Exercise =>
Output exactly the lines from the one containing "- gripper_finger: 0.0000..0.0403" to the last line of the material, inclusive, and nothing more.

Recorded data =>

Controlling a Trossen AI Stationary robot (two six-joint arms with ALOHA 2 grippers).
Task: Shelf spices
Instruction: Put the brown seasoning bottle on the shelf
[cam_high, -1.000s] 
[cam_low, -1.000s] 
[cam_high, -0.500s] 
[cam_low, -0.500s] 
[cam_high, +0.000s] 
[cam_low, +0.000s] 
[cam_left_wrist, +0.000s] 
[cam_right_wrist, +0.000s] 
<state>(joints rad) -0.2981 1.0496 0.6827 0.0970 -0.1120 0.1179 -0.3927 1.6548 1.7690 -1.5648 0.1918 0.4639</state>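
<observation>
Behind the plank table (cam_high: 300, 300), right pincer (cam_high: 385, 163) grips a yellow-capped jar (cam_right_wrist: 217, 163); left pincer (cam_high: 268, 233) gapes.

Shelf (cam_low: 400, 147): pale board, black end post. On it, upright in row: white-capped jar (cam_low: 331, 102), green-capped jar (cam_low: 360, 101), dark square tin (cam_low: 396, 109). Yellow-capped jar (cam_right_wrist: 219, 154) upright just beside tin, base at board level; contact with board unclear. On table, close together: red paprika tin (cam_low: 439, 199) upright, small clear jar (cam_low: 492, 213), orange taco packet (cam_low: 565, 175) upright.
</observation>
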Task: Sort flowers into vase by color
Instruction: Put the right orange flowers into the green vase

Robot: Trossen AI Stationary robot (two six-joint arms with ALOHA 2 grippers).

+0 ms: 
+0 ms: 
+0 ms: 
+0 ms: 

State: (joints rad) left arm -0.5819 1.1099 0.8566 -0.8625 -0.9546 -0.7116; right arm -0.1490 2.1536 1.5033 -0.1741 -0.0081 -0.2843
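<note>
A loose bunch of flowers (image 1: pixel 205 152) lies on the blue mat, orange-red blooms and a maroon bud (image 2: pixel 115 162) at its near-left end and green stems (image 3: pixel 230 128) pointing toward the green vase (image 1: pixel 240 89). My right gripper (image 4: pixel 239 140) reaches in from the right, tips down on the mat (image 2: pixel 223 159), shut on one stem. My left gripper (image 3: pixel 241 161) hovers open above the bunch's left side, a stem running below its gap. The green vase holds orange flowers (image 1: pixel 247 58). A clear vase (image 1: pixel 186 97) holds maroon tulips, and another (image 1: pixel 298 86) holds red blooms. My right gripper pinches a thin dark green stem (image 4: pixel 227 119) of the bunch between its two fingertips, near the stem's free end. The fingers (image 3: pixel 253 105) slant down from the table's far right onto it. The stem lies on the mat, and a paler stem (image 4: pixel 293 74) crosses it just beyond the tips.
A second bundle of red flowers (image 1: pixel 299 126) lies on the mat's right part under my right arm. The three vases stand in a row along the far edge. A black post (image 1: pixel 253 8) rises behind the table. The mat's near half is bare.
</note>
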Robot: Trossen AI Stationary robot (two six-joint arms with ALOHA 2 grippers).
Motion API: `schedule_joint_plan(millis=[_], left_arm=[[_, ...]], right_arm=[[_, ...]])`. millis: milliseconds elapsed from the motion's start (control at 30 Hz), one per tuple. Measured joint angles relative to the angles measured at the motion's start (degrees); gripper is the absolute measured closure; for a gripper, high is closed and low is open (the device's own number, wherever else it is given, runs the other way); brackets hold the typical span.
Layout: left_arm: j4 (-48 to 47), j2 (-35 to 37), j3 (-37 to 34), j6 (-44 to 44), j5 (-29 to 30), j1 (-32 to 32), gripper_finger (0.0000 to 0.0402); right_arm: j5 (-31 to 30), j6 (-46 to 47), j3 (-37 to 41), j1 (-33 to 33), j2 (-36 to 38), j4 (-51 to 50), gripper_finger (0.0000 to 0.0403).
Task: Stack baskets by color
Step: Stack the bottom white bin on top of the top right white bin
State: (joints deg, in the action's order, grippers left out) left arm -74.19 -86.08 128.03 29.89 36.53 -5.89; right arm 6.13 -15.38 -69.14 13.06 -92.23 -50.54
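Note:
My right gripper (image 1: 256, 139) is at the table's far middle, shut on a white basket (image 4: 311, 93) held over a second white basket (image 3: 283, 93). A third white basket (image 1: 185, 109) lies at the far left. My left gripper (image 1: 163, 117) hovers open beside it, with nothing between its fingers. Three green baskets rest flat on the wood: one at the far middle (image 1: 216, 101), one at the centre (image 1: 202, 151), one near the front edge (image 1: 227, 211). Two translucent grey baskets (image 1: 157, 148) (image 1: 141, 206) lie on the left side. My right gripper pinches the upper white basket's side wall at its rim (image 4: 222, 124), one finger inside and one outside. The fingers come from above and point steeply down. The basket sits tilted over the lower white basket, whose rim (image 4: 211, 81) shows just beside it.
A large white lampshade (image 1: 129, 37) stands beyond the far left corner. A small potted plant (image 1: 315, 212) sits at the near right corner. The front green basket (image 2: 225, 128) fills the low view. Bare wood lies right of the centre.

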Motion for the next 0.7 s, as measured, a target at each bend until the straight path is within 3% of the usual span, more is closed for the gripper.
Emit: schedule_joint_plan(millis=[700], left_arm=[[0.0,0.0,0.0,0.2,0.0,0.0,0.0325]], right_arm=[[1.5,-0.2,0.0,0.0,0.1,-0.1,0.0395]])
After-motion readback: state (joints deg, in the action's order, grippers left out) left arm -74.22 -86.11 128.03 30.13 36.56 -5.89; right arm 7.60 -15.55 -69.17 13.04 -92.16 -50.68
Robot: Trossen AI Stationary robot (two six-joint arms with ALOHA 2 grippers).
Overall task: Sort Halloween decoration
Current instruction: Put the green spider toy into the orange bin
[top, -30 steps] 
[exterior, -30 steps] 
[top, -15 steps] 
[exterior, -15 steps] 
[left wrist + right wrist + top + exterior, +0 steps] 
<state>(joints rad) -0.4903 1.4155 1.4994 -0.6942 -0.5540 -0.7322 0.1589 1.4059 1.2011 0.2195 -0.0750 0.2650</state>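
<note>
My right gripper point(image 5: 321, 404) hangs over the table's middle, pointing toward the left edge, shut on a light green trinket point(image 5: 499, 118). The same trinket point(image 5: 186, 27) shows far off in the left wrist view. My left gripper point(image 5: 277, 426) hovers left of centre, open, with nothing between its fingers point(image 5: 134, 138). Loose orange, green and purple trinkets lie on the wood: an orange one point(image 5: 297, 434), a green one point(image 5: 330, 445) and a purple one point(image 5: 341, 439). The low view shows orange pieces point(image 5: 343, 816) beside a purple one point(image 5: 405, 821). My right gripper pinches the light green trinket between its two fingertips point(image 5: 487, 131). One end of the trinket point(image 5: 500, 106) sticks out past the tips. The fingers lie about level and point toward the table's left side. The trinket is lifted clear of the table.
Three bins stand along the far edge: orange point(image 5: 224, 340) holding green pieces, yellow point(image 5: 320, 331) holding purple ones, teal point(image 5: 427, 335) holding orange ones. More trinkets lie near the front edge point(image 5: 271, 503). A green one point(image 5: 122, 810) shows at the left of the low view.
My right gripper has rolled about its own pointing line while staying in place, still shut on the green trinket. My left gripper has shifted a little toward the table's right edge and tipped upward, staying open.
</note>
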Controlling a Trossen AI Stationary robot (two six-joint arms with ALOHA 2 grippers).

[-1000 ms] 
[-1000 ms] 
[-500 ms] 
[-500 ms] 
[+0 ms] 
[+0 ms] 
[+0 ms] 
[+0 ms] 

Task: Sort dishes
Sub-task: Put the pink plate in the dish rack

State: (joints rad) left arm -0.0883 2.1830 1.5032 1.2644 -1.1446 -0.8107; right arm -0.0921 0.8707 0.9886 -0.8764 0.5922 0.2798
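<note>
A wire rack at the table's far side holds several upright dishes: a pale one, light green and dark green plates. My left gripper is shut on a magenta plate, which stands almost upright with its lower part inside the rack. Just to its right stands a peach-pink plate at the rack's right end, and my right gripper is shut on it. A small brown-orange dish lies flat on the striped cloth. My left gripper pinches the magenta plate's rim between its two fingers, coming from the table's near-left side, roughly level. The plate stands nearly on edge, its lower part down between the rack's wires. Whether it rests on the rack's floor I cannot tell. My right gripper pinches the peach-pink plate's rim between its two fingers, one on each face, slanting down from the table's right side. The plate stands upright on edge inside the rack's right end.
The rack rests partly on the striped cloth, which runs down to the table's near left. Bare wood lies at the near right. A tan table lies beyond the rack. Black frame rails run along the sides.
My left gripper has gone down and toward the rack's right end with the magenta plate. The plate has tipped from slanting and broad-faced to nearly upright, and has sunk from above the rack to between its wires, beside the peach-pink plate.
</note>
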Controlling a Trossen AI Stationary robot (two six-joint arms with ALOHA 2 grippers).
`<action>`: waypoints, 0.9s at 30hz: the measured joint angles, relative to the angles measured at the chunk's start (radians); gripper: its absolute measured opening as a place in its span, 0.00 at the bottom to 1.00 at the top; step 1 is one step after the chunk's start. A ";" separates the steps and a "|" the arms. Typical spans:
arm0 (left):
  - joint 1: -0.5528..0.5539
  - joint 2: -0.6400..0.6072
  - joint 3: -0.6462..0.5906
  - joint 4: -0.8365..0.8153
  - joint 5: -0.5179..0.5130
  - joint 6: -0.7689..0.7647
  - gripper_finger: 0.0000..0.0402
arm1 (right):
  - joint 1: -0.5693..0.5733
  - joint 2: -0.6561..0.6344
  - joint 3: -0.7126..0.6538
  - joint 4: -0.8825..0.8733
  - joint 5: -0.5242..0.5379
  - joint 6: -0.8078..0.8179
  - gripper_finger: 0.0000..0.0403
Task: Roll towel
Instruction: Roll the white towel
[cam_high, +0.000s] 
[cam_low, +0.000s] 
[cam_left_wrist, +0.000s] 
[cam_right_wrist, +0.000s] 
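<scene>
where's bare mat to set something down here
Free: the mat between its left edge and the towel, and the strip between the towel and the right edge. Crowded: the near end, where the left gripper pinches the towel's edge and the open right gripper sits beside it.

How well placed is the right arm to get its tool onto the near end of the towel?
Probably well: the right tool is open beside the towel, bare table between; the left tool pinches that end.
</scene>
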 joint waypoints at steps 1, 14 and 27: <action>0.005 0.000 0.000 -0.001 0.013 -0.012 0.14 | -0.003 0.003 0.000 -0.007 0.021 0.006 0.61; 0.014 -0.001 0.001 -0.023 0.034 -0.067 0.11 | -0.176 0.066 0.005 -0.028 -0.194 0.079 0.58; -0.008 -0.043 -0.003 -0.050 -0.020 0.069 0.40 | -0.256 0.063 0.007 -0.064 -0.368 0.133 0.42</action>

Task result =>
  - gripper_finger: 0.0000..0.0403
Task: Roll towel
Instruction: Roll the white towel
[cam_high, +0.000s] 
[cam_low, +0.000s] 
[cam_left_wrist, +0.000s] 
[cam_right_wrist, +0.000s] 
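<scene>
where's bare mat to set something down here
Free: the mat between its left edge and the towel, and the strip between the towel and the right edge. Crowded: the near end, where the left gripper pinches the towel's edge and the open right gripper sits beside it.

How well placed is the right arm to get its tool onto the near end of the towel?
Probably well: the right tool is open beside the towel, bare table between; the left tool pinches that end.
</scene>
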 joint waypoints at steps 1, 14 and 27: <action>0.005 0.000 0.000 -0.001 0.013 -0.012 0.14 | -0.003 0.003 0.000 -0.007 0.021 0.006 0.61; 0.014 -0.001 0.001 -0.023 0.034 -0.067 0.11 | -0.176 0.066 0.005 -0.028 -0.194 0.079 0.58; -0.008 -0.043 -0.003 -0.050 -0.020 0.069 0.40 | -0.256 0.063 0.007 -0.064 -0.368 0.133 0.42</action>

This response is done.